Y entonces uno se pregunta a qué horas este pueblo grande metido a ciudad se convirtió en esta vorágine dolorosa, en este melancólico Far West. En esta mezcla desproporcionada y espeluznante de comuna medellinense, bonaverense y caleña, en donde las puertas y ventanas se cierran en cuanto oscurece, para dar paso al pánico, que ocupó el lugar de la música, de los sueños y del silencio. En esta desgracia inmerecida en virtud de la cual, poco a poco, cada quien tiene un muerto por quién llorar, un desterrado a quién extrañar, una vida por la cual temer, un silencio qué guardar para evitar problemas, una rabia y una impotencia que toca saber manejar para disminuir el envenenamiento del alma.
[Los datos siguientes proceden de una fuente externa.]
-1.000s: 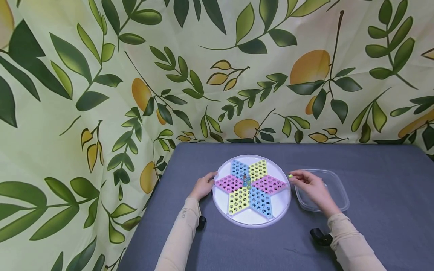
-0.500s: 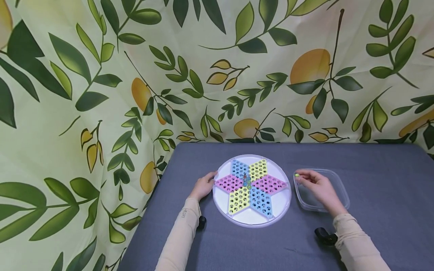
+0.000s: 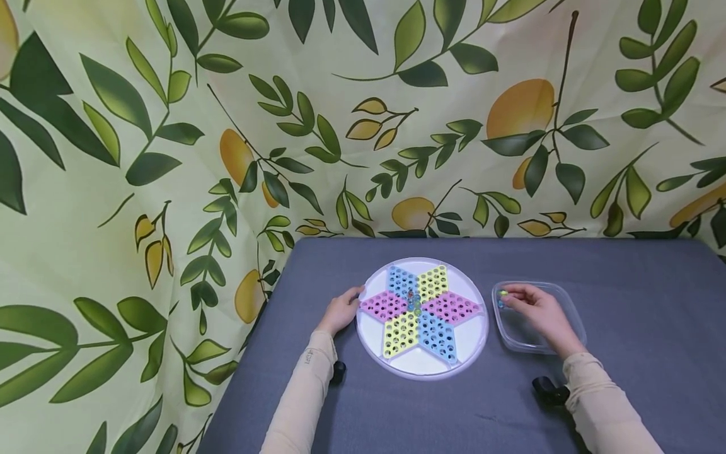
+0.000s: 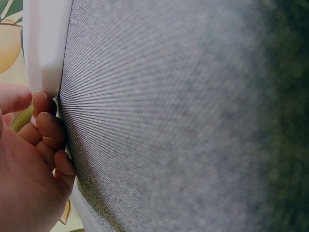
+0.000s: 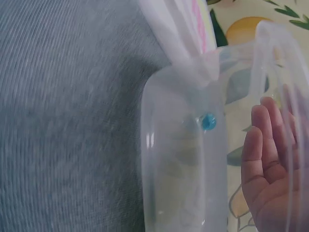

Y entonces uno se pregunta cómo y por qué las autoridades, que viven de pregonar lo contrario y fueron creadas para evitar que pasara lo que pasa, permitieron que en Quibdó esto llegara hasta donde ha llegado. Y cómo y por qué la gente, cuando de votante ejerce, elige, vuelve a elegir, reelige y vuelve a reelegir, a quienes ellos mismos llaman “los mismos con las mismas”, que son quienes no han podido impedir que esto que pasa -y que duele tanto- siga pasando y doliendo.

Quizás nunca sabremos cuántos son realmente los muertos. Cuentan en los barrios que hay muertos que mueren sin que nadie sepa que murieron y que desaparecen después de muertos, como si nunca hubieran estado vivos. Y al número de muertos que finalmente se establezca habría que añadirle los muertos en vida, que son quienes padecen la zozobra cotidiana de saber que, en cualquier momento y sin razón válida alguna, más pronto que tarde, una bala -perdida o no- puede alcanzarlos y quitarles la vida. O mandarlos a la otra vida, como suelen decir quienes, ahora prevalidos de su condición de dueños y señores de la vida, tienen como profesión en la vida quitarle la vida a los demás.